HORSLEY: In fact, Hendren says fully two-thirds of the total decline in spending since January is from people at the top of the income ladder - the wealthiest 25%. And because the wealthy control a big portion of U.S. spending, that's been a big drag on the broader economy.
KING: If rich people are so rich, why would they not be spending money?
HORSLEY: Not lack of money, by and large. These are not folks who've lost their jobs or who were worried about paying the rent. They are people, though, with a lot of discretionary income. And before the pandemic, they were using their discretion to spend a lot of that money on nice restaurants or the theater or travel or maybe staying in hotels, precisely the kinds of things that have been off-limit since the coronavirus hit. And that makes this very different from an ordinary recession, where spending on services is usually stable. Hendren and his colleagues found that businesses that deliver in-person services in wealthier neighborhoods have seen the biggest drop in sales, whereas retail stores and maybe takeout restaurants in poorer neighborhoods did see a little bit of a decline, but now they're seeing a stronger rebound.
KING: So what does that mean for economic recovery in this country?
HORSLEY: It spells trouble for the people who work in those nice restaurants and those other service-oriented businesses that cater to the wealthy. Hendren's team found big job losses among workers in high-income neighborhoods, much bigger than the job losses in poorer communities. And many of those jobs in wealthy areas may not be coming back anytime soon. You know, because it's not a lack of money that's keeping the rich from spending, the kind of tools the government usually uses to stimulate spending in a recession are not terribly helpful here.
HENDREN: From the perspective of people who are not living paycheck to paycheck, the main concern here is really fighting the virus. And unless we remove the threat of getting sick or getting your family members sick, it's hard to imagine that spending will be covered to the pre-COVID levels.

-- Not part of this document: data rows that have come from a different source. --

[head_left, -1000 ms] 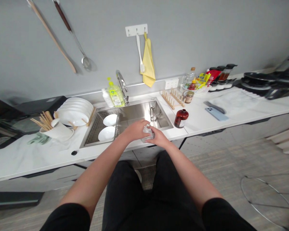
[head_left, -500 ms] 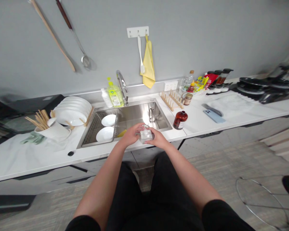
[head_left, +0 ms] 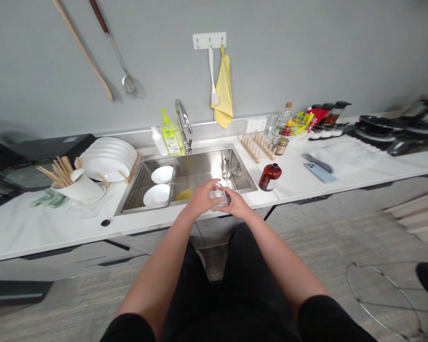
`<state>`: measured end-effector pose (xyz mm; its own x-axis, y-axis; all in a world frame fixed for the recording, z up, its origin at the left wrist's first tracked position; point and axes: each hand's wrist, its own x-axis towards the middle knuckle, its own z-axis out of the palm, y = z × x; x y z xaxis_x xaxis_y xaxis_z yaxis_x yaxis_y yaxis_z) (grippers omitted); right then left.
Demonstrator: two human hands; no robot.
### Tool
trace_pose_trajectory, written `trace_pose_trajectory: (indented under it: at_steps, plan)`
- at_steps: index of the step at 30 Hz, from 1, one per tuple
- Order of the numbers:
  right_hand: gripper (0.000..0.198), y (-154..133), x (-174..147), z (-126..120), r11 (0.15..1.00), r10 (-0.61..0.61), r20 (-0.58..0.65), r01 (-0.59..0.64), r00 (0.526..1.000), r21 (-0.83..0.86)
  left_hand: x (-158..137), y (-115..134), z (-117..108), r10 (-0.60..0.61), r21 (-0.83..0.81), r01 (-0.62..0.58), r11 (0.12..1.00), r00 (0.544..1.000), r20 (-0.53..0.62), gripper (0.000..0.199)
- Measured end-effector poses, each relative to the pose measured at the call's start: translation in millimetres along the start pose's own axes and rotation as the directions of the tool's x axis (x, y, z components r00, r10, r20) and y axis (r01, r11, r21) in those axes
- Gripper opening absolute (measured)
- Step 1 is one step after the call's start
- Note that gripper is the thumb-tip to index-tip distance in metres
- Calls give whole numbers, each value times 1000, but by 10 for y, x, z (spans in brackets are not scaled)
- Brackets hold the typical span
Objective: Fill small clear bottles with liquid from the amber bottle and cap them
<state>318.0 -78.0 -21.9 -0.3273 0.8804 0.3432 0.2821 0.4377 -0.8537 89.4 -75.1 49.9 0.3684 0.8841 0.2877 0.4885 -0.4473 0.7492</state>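
At the front edge of the sink (head_left: 214, 158), both my hands are on a small clear container (head_left: 219, 201), glass or plastic. My left hand (head_left: 201, 197) curls over its upper left side, fingers at the top. On the other side my right hand (head_left: 237, 204) grips it with thumb and fingers. Much of the container is hidden by the fingers. To the right, on the counter, stands a brown bottle (head_left: 270, 177) with a label. Two white bowls (head_left: 157, 195) sit in the wire basket at the sink's left.
Behind the sink are a tap (head_left: 183, 124) and a green soap bottle (head_left: 171, 137). Left stand stacked white plates (head_left: 107, 159) and a chopstick holder (head_left: 80, 191). A wooden rack (head_left: 258, 146) and a phone (head_left: 320, 172) lie to the right. A yellow cloth (head_left: 223, 92) hangs above.
My left hand has shifted right and further over the container, covering more of it. My right hand stays on its side. The whole view has shifted slightly.
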Motion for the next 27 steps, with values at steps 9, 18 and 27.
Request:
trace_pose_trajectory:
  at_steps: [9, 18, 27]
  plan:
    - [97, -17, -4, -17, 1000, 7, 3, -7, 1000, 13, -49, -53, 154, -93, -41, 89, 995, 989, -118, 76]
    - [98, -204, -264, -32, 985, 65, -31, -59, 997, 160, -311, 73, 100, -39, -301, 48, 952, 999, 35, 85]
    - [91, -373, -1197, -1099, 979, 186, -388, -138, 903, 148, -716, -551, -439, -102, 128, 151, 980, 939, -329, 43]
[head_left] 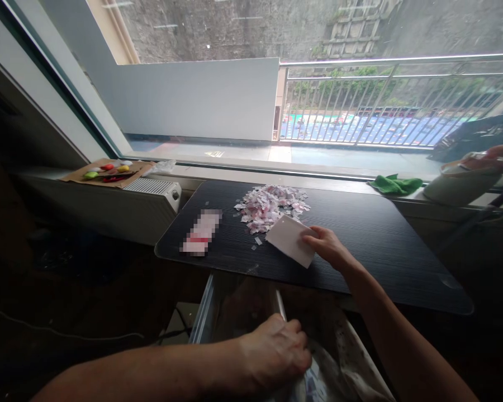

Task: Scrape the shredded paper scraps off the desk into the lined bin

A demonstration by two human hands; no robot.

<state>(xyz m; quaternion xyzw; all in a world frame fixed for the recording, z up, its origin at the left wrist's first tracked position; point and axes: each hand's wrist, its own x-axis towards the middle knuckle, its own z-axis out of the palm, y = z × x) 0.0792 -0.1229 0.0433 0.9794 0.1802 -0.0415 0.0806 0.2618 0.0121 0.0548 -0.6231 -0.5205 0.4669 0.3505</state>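
Observation:
My right hand (pixel 322 244) pinches the right edge of a white card (pixel 288 239), which is tilted over the dark table (pixel 369 240). The card's far edge is at the near side of a heap of small pinkish-white paper scraps (pixel 268 205). A few loose scraps lie just left of the card. Below the table's front edge, my left hand (pixel 276 349) is closed on the rim of a transparent plastic bag (pixel 324 357). Its fingertips are mostly hidden. Small pieces inside the bag are hard to make out.
A blurred pink-and-white strip (pixel 202 233) lies on the table's left side. Beyond the table is a window sill with a green cloth (pixel 396 184) and a pale bucket (pixel 461 181). To the left, a cardboard sheet (pixel 109 172) with colourful items rests by a white radiator (pixel 155 188).

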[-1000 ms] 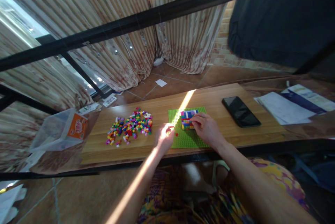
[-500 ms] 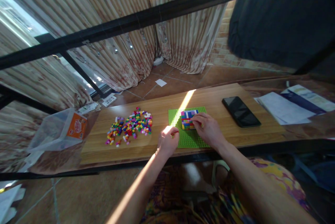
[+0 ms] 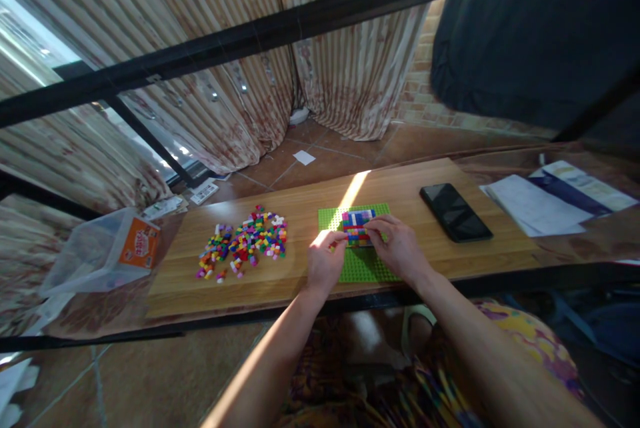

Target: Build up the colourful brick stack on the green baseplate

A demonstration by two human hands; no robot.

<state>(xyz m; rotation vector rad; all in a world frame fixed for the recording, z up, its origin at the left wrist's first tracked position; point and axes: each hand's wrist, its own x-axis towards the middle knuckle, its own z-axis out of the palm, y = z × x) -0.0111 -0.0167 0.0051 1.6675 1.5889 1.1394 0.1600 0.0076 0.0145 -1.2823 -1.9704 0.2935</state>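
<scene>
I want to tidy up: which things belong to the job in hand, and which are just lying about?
Seem part of the job:
green board
joined bricks on it
loose bricks

Seem just lying about:
black phone
papers at right
white slip

The right hand (image 3: 401,253) covers the right-hand edge of the brick panel (image 3: 356,231) at five o'clock; the left hand (image 3: 326,261) conceals part of the green baseplate (image 3: 365,271). Any piece pinched by either: too small to confirm. Lettering on the orange label (image 3: 139,243), nine o'clock: illegible. Dark cloth (image 3: 530,41), two o'clock: cut off by the right edge.
</scene>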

HORSLEY: We know from the public health experts that removing that threat could take a long time. Federal Reserve Chairman Jerome Powell warned a Senate committee yesterday that while, you know, retail sales have picked up some and there's been some pickup in jobs, there could still be millions of people out of work for an extended period of time. And the Fed chairman suggested they might need some additional help from the government.
KING: NPR's Scott Horsley. Thanks, Scott.